▸ **WORK TASK**
Wherever the word "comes" occurs in the listing, copy the whole line.

##########

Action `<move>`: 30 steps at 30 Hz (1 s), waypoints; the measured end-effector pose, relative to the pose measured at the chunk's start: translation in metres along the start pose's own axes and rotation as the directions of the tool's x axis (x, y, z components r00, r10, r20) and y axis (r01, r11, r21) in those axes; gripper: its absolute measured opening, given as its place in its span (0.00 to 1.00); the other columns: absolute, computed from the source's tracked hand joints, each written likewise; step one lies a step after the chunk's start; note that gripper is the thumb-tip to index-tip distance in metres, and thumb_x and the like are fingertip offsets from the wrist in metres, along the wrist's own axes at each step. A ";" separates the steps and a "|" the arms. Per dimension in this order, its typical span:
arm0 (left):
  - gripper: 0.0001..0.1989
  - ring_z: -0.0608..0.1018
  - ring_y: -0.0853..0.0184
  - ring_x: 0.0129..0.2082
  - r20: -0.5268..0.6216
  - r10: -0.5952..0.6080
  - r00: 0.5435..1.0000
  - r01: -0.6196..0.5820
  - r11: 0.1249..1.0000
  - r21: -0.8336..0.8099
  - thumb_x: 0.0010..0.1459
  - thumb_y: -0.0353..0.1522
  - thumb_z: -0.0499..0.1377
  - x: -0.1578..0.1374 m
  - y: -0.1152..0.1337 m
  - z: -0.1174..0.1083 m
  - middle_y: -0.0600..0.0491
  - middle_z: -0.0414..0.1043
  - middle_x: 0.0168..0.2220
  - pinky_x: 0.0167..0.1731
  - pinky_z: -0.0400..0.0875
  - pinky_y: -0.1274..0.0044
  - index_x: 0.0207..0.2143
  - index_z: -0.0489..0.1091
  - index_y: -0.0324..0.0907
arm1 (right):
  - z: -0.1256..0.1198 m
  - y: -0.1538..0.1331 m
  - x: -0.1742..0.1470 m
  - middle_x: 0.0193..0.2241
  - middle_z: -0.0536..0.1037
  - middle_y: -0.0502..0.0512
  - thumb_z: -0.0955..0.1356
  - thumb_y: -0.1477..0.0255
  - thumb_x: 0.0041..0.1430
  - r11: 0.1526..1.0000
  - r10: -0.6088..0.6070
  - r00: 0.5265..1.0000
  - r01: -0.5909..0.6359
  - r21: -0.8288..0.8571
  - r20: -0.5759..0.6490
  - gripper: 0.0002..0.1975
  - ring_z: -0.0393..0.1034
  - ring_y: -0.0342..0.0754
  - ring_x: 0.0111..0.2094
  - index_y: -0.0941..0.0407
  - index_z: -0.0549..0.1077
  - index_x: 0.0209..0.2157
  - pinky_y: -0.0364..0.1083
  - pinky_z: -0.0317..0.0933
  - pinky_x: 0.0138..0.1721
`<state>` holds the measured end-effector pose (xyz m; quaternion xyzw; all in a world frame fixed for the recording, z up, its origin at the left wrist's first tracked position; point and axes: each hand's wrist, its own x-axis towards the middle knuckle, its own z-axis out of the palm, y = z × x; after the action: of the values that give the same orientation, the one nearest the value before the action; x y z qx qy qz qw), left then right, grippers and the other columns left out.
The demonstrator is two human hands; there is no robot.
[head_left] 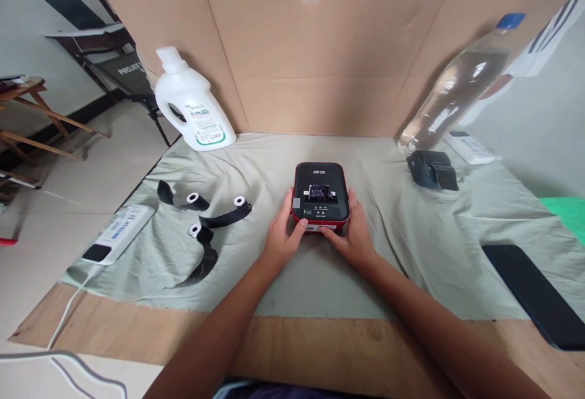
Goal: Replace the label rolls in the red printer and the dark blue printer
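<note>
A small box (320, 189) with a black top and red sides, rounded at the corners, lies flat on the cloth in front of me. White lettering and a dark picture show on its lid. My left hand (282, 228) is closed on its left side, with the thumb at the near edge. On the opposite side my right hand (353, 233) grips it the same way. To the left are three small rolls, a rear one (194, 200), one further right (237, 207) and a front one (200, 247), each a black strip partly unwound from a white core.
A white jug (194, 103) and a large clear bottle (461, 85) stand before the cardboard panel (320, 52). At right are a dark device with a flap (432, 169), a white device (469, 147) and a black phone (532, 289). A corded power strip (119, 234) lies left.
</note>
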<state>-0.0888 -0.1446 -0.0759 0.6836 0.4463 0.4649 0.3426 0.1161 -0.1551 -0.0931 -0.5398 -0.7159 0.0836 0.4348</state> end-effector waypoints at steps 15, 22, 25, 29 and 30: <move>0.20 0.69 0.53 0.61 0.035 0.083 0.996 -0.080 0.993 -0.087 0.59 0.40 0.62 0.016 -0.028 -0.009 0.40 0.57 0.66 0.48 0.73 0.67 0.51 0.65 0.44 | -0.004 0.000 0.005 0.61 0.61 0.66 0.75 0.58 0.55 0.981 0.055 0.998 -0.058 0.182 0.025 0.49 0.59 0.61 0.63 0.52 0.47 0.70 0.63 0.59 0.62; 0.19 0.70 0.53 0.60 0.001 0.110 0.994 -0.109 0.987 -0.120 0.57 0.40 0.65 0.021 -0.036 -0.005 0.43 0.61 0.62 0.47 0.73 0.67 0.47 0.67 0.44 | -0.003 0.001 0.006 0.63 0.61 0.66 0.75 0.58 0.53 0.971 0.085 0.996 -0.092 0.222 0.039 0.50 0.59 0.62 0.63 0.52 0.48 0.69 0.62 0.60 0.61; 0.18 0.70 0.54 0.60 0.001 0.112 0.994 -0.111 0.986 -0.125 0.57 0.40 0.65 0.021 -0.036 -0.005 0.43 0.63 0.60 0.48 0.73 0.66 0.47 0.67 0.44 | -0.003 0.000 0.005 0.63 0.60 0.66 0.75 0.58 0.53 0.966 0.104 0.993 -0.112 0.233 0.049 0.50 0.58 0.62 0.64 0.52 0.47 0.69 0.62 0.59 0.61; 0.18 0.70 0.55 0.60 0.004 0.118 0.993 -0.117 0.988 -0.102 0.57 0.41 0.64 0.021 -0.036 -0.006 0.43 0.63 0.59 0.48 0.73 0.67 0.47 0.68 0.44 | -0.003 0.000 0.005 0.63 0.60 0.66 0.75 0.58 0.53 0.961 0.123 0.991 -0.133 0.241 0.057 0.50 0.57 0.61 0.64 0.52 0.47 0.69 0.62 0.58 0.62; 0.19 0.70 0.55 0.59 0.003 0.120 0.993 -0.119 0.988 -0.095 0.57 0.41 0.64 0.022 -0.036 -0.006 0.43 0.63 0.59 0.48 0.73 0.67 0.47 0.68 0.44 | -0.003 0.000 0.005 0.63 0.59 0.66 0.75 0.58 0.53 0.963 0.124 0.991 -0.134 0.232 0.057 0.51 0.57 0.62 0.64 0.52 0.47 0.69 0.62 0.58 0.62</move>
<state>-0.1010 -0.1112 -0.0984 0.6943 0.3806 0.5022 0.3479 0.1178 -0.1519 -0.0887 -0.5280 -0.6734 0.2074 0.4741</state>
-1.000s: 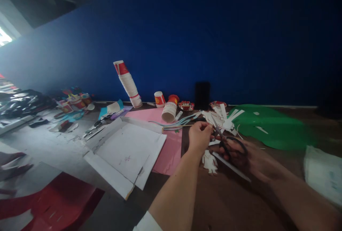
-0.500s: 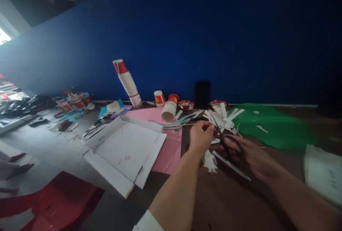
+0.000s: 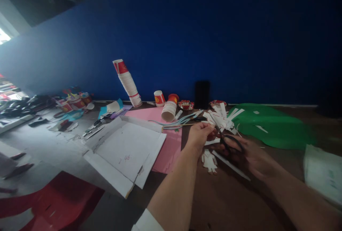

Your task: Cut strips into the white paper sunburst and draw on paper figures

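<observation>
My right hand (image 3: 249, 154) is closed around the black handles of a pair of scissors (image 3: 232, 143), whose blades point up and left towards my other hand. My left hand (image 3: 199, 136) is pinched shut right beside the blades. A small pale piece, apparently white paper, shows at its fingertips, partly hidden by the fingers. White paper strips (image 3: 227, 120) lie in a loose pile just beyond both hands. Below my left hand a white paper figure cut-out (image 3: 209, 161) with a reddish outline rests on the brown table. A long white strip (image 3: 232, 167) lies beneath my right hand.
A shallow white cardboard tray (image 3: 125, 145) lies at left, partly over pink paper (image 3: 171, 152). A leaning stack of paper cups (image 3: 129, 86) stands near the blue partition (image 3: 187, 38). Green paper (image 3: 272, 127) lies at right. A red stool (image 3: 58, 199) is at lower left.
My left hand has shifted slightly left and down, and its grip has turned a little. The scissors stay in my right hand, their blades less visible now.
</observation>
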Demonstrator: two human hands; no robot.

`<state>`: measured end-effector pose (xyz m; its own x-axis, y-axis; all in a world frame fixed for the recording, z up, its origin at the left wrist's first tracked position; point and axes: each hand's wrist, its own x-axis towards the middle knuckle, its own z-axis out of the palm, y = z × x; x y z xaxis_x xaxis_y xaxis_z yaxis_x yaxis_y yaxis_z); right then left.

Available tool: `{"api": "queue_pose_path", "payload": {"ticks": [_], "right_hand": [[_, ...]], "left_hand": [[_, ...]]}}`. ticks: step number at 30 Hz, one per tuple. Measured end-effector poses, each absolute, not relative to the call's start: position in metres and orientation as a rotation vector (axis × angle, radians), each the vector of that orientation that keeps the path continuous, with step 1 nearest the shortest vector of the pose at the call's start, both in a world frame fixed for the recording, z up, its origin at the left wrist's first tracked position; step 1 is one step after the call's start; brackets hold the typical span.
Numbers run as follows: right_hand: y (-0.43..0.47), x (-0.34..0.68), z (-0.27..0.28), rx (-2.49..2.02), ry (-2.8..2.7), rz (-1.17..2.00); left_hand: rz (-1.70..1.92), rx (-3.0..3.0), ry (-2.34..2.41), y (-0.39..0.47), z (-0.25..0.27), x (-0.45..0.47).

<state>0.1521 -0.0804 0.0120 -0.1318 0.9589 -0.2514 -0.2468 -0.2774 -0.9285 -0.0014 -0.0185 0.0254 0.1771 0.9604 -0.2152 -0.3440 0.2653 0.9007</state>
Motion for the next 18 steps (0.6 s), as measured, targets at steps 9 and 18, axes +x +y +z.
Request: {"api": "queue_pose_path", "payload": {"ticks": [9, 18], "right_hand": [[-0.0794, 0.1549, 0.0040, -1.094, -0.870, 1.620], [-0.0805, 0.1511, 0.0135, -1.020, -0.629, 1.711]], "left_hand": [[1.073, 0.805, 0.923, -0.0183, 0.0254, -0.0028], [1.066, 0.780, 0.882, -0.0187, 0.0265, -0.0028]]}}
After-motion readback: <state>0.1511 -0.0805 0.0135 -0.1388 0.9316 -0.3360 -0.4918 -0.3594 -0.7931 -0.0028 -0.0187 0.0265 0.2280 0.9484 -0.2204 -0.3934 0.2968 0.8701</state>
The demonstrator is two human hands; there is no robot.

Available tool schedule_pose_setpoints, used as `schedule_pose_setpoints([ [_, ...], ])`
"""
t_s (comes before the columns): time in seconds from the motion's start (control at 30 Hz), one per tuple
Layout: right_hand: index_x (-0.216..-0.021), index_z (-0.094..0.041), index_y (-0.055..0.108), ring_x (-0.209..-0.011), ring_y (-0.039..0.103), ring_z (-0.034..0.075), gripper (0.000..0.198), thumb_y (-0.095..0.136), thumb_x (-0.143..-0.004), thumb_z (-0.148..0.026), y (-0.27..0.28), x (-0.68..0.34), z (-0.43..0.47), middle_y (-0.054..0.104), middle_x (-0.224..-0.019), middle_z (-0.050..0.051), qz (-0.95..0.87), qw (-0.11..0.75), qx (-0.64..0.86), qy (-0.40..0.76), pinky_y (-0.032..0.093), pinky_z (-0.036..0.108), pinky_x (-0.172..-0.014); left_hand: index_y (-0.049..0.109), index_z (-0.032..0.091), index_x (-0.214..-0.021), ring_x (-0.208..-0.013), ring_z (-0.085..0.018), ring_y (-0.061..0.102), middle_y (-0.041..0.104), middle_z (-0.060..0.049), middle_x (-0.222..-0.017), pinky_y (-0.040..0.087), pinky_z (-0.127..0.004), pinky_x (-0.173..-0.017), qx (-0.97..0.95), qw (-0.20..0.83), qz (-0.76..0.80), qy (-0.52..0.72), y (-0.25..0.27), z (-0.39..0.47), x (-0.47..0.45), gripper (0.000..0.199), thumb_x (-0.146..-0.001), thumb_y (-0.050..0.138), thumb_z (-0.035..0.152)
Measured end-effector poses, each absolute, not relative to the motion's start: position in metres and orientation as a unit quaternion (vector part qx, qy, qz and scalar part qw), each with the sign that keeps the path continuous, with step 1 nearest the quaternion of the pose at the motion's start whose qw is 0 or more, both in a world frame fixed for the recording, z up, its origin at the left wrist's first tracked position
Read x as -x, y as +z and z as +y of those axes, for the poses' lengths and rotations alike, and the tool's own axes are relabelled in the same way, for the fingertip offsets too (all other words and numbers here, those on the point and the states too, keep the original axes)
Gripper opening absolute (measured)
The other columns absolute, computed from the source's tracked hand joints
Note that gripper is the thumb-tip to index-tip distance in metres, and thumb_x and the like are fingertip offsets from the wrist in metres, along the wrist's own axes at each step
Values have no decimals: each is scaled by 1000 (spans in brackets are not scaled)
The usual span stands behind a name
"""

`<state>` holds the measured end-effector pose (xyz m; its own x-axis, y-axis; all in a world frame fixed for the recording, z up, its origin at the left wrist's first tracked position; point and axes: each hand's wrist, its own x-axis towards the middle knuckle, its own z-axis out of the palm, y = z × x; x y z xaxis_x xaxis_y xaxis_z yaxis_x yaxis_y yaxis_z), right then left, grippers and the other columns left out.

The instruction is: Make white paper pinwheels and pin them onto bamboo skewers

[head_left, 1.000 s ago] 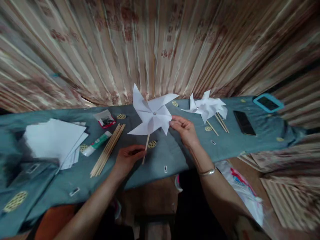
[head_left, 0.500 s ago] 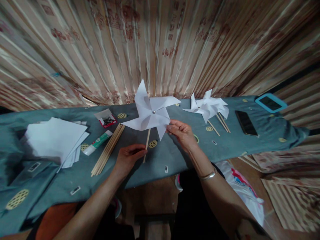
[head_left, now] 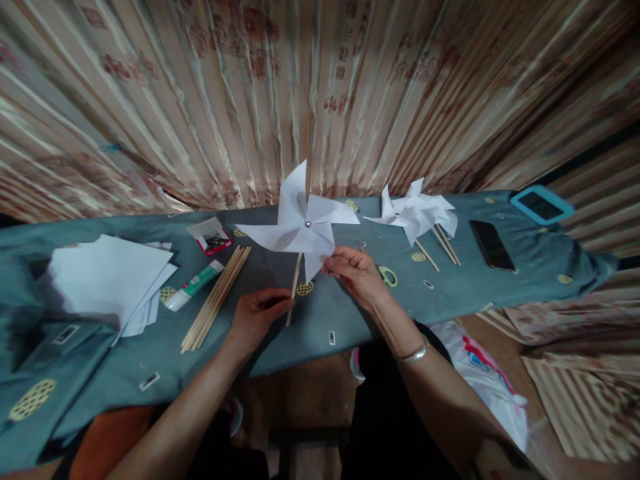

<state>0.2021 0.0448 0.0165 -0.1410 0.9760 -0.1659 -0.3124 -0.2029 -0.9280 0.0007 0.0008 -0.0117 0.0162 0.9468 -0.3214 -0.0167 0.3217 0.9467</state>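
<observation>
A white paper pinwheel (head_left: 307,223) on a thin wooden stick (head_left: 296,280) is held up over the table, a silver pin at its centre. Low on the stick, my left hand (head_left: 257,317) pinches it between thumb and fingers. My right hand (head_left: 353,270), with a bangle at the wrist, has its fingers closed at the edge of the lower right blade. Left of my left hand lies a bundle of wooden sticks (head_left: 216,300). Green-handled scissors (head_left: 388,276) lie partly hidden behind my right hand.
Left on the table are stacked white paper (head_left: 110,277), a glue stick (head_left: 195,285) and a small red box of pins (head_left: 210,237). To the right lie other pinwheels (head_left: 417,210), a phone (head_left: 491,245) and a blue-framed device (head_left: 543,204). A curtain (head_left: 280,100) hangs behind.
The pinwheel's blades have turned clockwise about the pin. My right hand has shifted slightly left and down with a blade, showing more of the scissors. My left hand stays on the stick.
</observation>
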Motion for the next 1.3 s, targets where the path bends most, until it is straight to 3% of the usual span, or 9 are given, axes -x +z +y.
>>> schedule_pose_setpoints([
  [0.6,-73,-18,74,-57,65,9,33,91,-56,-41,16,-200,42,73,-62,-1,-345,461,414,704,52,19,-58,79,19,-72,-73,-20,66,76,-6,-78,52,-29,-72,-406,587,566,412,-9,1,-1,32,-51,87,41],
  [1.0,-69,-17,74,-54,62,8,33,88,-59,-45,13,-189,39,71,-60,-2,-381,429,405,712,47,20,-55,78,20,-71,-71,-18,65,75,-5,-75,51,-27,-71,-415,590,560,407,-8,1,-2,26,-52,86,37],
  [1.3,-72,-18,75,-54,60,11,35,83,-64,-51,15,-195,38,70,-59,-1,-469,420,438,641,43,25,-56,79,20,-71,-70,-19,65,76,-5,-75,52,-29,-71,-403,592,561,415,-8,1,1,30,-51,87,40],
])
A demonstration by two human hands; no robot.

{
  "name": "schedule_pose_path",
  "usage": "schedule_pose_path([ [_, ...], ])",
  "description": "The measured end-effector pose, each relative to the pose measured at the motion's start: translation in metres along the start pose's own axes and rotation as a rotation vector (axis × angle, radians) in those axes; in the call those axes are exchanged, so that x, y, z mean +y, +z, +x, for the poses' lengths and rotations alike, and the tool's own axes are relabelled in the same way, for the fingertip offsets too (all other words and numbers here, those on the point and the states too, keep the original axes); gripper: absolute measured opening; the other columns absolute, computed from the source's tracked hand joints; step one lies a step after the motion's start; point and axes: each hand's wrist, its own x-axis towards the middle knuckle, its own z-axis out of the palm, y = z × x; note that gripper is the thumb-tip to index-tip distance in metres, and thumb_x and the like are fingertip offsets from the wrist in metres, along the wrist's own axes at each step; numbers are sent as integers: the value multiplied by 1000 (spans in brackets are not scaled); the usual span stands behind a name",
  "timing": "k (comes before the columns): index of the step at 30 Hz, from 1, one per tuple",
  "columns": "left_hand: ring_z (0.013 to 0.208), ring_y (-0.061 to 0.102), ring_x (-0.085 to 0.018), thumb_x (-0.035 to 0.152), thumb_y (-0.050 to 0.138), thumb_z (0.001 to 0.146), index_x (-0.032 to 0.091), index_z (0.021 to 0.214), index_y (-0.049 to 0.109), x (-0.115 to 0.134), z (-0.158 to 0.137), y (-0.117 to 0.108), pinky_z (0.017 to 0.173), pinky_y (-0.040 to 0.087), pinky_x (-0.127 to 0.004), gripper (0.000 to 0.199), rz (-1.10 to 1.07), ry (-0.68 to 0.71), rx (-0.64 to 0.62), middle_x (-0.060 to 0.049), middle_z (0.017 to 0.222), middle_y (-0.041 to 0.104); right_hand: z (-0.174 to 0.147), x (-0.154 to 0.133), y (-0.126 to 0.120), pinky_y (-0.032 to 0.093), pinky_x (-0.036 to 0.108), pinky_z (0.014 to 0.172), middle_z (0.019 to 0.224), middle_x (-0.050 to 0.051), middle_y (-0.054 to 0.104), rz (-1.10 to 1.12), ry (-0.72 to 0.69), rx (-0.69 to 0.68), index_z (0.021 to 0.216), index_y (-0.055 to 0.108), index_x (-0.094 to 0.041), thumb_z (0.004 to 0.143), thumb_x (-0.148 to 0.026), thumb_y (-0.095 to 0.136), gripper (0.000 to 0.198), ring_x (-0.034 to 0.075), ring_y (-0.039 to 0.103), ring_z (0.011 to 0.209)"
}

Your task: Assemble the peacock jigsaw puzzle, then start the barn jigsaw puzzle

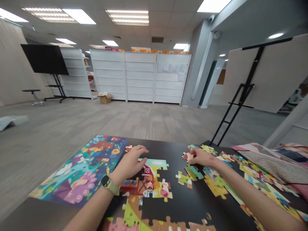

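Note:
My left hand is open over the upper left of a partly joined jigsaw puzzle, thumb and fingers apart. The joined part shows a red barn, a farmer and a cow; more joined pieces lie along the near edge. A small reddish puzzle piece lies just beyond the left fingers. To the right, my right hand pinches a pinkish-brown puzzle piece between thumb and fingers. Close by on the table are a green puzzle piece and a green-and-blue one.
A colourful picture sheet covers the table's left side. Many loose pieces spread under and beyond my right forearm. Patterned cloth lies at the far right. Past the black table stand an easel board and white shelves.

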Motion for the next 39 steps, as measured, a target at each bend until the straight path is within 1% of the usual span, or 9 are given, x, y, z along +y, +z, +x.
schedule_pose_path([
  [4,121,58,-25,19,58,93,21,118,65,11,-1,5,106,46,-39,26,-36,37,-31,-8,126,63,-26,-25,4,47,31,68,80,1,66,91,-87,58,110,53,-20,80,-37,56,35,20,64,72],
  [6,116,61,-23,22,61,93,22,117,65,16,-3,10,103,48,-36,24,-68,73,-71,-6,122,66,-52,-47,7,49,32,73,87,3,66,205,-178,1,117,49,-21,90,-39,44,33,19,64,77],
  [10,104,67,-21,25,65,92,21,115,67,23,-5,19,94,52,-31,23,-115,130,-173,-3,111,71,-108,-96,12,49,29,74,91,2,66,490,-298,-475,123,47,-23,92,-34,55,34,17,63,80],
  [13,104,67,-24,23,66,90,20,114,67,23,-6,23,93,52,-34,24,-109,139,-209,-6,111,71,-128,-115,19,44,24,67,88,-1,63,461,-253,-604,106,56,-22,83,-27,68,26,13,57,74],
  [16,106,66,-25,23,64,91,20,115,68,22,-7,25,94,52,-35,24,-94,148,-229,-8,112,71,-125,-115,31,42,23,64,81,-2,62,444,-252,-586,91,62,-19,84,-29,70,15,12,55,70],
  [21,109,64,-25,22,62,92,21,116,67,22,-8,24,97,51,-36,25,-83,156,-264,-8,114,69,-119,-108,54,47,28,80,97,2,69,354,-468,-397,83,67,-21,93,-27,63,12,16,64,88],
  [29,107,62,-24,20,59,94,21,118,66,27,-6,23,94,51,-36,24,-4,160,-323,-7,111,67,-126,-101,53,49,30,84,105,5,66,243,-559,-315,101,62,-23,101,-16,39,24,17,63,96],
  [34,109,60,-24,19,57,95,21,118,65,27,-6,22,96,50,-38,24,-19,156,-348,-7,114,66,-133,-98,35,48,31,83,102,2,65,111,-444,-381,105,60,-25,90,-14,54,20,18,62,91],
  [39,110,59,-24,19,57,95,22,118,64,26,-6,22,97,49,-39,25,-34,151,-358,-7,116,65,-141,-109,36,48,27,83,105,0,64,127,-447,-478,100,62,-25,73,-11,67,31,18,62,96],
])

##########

▸ **YOUR RESPONSE**
t_s (comes before the columns): time in seconds from the motion's start (control at 30 Hz), one per tuple
  "timing": "k (comes before the columns): index of the step at 30 Hz, from 1, one per tuple",

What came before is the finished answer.